I was doing a general Tech Tab Sweep and I noticed that I had a ton of Ruby-related stuff, so it gets its own fragment.
1.9 · Sam Ruby, in Ruby CI Efforts, is both disturbed and encouraged by the state of Ruby 1.9.
Rubinius · Rubinius is having another sprint. Ho-hum. Well except for, it’s in The Rocks, a damn nice part of Sydney, Australia. Mmmmmm.
DTrace · Hey, Ruby is getting DTrace bindings, and in Portuguese, too!
On Concurrency · Peter Thatcher has Monads in Ruby (with nice syntax!), and over at InfoQ there’s Ruby Concurrency, Actors, and Rubinius - Interview with MenTaLguY. Yeah, I dunno about MenTaL’s name either, but he’s a JRuby committer these days.

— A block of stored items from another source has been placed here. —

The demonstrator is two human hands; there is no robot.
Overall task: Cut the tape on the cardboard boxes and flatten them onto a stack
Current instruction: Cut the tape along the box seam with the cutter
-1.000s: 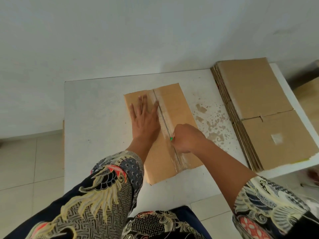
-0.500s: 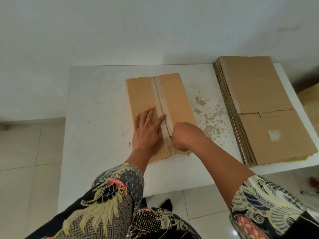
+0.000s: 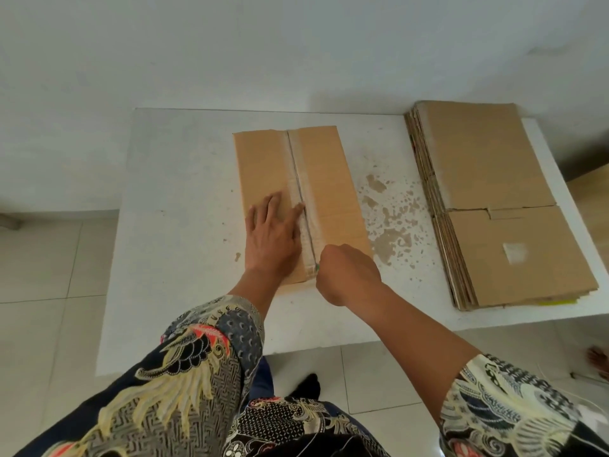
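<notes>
A brown cardboard box (image 3: 326,179) lies on the white table (image 3: 184,179), its two flaps joined by a strip of clear tape (image 3: 301,179) with a dark slit running down the middle. My left hand (image 3: 273,235) presses flat on the left flap, fingers straight beside the seam. My right hand (image 3: 346,275) is curled round a small cutter (image 3: 317,267); only its green tip shows, at the near end of the tape by the box's front edge. A stack of flattened boxes (image 3: 494,206) lies on the right of the table.
Brown stains (image 3: 389,225) mark the table between the box and the stack. A white wall rises behind the table. Tiled floor (image 3: 43,258) lies left and in front. A foot (image 3: 598,359) shows at the right edge.
My right hand has drawn the cutter toward me along the tape to the box's near edge. My left hand slid back toward me on the left flap.
</notes>
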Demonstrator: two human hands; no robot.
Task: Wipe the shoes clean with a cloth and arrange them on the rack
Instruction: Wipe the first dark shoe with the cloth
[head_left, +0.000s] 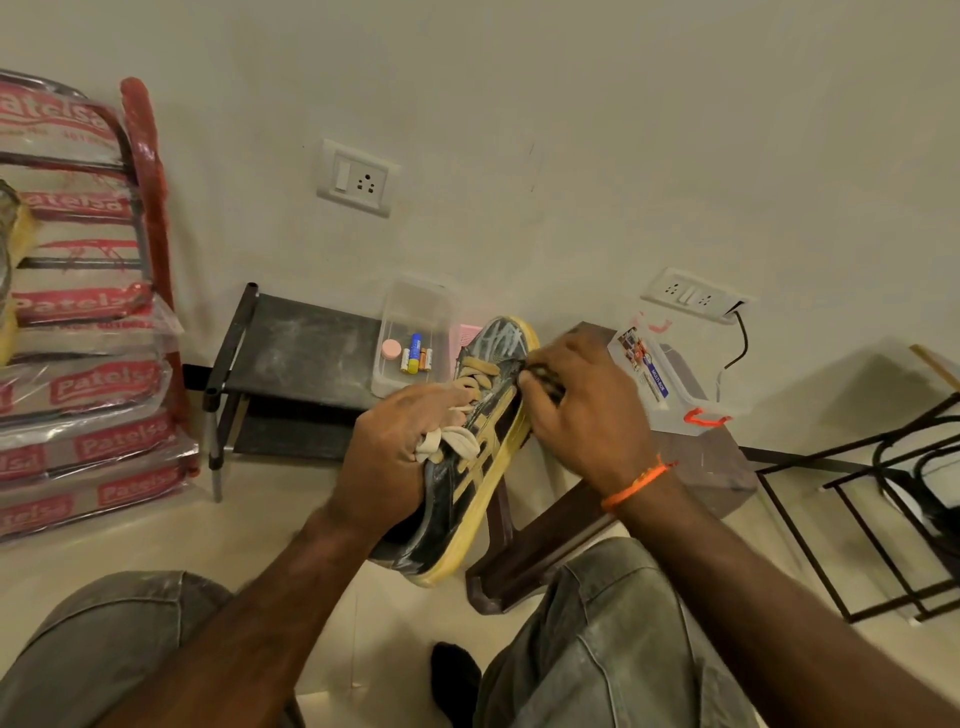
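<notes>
Shoes: we count one shoe (470, 447), black with tan stripes, cream laces and a yellowed sole, held in mid-air at centre frame, toe pointing toward the wall.
Hands: two. Our left hand (395, 452) grips the shoe's upper at the laces, fingers curled round it. Our right hand (587, 410) pinches a small dark cloth (543, 376) against the shoe's edge near the toe.
Rack: one dark two-tier rack (296, 353), left of centre against the wall.
Containers: two clear plastic boxes. The open box (415, 338) on the rack's top shelf holds one pink round tin, one blue-and-yellow tube and what look like two batteries. The lidded box (670, 379) with red clasps sits on a brown stool (711, 457); we cannot tell its contents.
Sockets: two wall plates.
Sacks: one stack of printed sacks (78, 364), left edge of frame.
</notes>
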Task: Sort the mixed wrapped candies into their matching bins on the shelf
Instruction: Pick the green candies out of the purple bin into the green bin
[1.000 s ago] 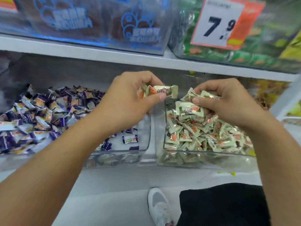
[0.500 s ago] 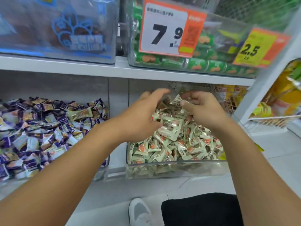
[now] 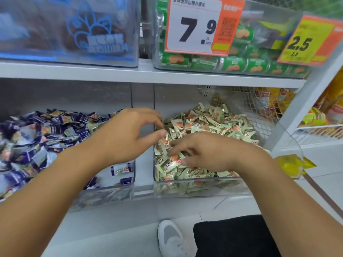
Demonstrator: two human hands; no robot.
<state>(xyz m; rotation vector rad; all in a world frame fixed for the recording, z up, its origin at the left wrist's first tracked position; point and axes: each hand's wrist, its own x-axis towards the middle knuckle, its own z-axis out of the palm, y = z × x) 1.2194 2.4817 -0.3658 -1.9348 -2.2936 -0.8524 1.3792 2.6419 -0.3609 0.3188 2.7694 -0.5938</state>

Java · Check out Charles Nutter’s Lang.NET 2008: Day 1 Thoughts and follow the links to the Da Vinci Machine project. Pretty clearly, JRuby is the proximate cause pushing this rock over the edge of the hill. I think this work is the single most important thing going on for those of us who care about the future relevance of the Java platform. I mean, if Gosling can be positive about closures maybe I should warm up to ’em a little. But the Java language just doesn’t seem like the interesting thing about Java, these days.
mediacast · That’s mediacast.sun.com, to be precise. David points out that it’s Rails, on JRuby. I totally hadn’t known this was in the works.
Comment feed for ongoing:
From: Daniel Berger (Feb 01 2008, at 02:50)

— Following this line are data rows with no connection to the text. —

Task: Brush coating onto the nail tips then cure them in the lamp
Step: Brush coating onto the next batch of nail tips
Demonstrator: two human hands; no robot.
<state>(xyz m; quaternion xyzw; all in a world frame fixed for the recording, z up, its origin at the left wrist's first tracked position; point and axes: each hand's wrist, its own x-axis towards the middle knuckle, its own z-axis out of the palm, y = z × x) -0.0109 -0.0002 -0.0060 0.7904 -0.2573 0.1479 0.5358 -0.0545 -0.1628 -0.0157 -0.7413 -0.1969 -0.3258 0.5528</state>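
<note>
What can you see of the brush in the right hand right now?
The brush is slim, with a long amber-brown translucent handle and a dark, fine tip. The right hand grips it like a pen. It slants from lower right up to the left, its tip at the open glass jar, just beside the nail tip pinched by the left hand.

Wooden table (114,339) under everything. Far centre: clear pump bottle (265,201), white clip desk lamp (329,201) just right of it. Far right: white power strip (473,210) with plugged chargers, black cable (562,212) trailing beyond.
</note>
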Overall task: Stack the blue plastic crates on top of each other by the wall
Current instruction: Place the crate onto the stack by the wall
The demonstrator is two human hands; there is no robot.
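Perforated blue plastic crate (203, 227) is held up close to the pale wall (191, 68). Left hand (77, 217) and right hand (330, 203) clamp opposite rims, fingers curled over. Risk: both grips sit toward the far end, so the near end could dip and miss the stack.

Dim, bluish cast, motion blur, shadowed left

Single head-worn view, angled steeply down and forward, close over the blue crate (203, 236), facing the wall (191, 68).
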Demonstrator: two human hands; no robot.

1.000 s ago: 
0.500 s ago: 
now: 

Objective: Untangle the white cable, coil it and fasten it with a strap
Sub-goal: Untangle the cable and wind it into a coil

Ruby has had DTrace bindings for some time.
I don't know what the difference is between these two projects. For all I know they're the same project.
From: Chris Andrews (Feb 02 2008, at 14:35)
The idea is that these two Ruby / DTrace projects are complementary: the Joyent code is a DTrace provider for the ruby interpreter, and my library is a wrapper over libdtrace, which lets you write DTrace consumers in Ruby, for data from all providers.
With access to libdtrace you can write more complex post-processing in Ruby, add a GUI and so on - and also trace "yourself" directly, which made it simple to hook some analysis in to Rails.